Le Maroc accélère la mobilisation des financements internationaux pour le gazoduc Afrique-Atlantique de 26 milliards de dollars
Le Maroc poursuit ses démarches pour mobiliser les financements nécessaires à la réalisation du Gazoduc Afrique-Atlantique (AAGP), l’un des plus importants projets énergétiques du continent africain. Cette infrastructure stratégique vise à renforcer la sécurité énergétique régionale et à créer un nouveau corridor d’exportation du gaz africain vers les marchés européens.
Selon Bloomberg, le Royaume mène actuellement des discussions avec plusieurs institutions financières internationales, notamment l’Export-Import Bank of the United States (EXIM Bank) et la Banque mondiale, afin de réunir les ressources nécessaires au financement de ce projet, dont le coût est estimé à 26 milliards de dollars.
Le projet a gagné en importance stratégique dans un contexte marqué par les évolutions du marché mondial de l’énergie et les tensions sur les approvisionnements en gaz. Il est considéré comme une alternative susceptible de contribuer à la diversification des sources d’approvisionnement de l’Europe tout en renforçant les liens énergétiques entre l’Afrique et le continent européen.
Le gazoduc s’étendra sur environ 6 800 kilomètres, reliant les gisements gaziers du Nigeria au Maroc en traversant plusieurs pays d’Afrique de l’Ouest. Il sera ensuite connecté au gazoduc Maghreb-Europe, permettant l’acheminement du gaz naturel vers les marchés européens via les infrastructures existantes.
Le projet bénéficie d’un soutien politique et régional croissant. La Communauté économique des États de l’Afrique de l’Ouest (CEDEAO) a déjà approuvé l’accord intergouvernemental encadrant sa mise en œuvre, confirmant l’engagement des pays concernés à faire avancer ce chantier stratégique.

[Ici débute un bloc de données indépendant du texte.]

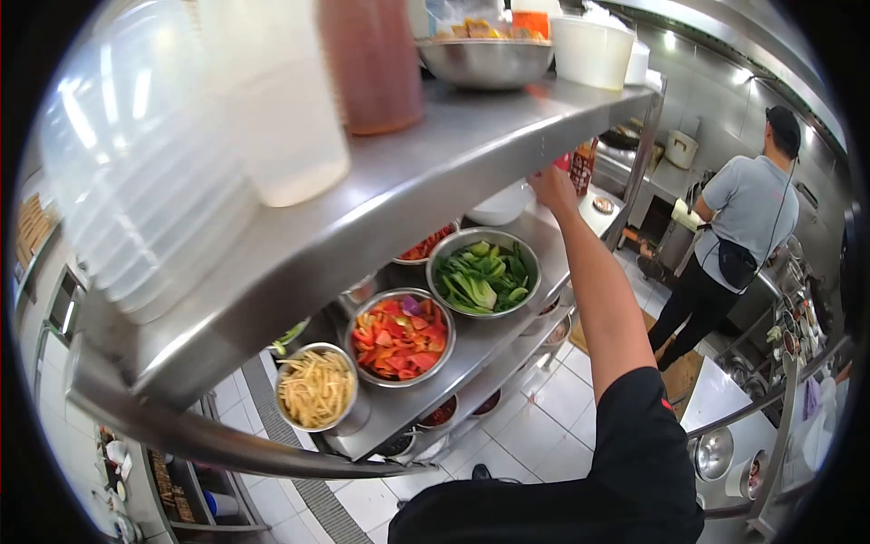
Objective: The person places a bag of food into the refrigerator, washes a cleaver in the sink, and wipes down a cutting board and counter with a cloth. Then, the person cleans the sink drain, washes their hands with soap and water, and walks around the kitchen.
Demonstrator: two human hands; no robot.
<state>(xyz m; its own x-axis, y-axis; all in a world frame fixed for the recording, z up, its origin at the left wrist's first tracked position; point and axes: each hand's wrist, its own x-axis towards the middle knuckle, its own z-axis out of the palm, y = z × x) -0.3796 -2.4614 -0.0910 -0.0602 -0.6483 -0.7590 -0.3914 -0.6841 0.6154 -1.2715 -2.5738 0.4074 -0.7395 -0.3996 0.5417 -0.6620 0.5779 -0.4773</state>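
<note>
My right hand [551, 188] reaches forward under the upper steel shelf, its fingers closed around a small red thing [563, 162]; what kind it is I cannot make out. Just right of the hand stands a sauce bottle [584, 170] with a dark red label. A white bowl [501, 205] is close by on the left. Nearer to me on the lower shelf are a steel bowl of green leafy vegetables [480, 275], a bowl of cut red peppers [403, 340] and a container of pale yellow strips [316, 388]. My left hand is out of view.
The upper steel shelf [390, 172] crosses above the bowls, bearing stacked clear tubs [136, 163], a red-brown container [372, 68] and a steel bowl [488, 62]. A co-worker [748, 213] in a grey shirt stands at the right, back turned. White tiles [535, 426] cover the floor.
</note>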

Au-delà de son rôle dans l’approvisionnement de l’Europe, le gazoduc ambitionne de renforcer l’intégration économique des pays d’Afrique de l’Ouest, d’améliorer l’accès au gaz naturel dans les États traversés et de soutenir la sécurité énergétique à l’échelle régionale et internationale.
D’après les données de l’Office National des Hydrocarbures et des Mines (ONHYM), le gazoduc devrait disposer d’une capacité de transport de 30 milliards de mètres cubes de gaz par an. Une partie de cette capacité sera destinée à répondre à la demande nationale marocaine, tandis que le reste sera exporté vers l’Europe.
Malgré les avancées enregistrées sur les plans politique et diplomatique, le lancement effectif du projet reste conditionné à la finalisation du montage financier ainsi qu’à la résolution des défis techniques et logistiques liés à la traversée de plusieurs pays. Le projet devra également s’adapter aux évolutions du secteur énergétique mondial, marqué par l’accélération des investissements dans les énergies à faible émission de carbone.
Selon le calendrier actuel, les travaux de construction devraient débuter en 2028, pour une mise en service et les premières livraisons de gaz envisagées à l’horizon 2031, sous réserve de la finalisation des financements et des procédures nécessaires.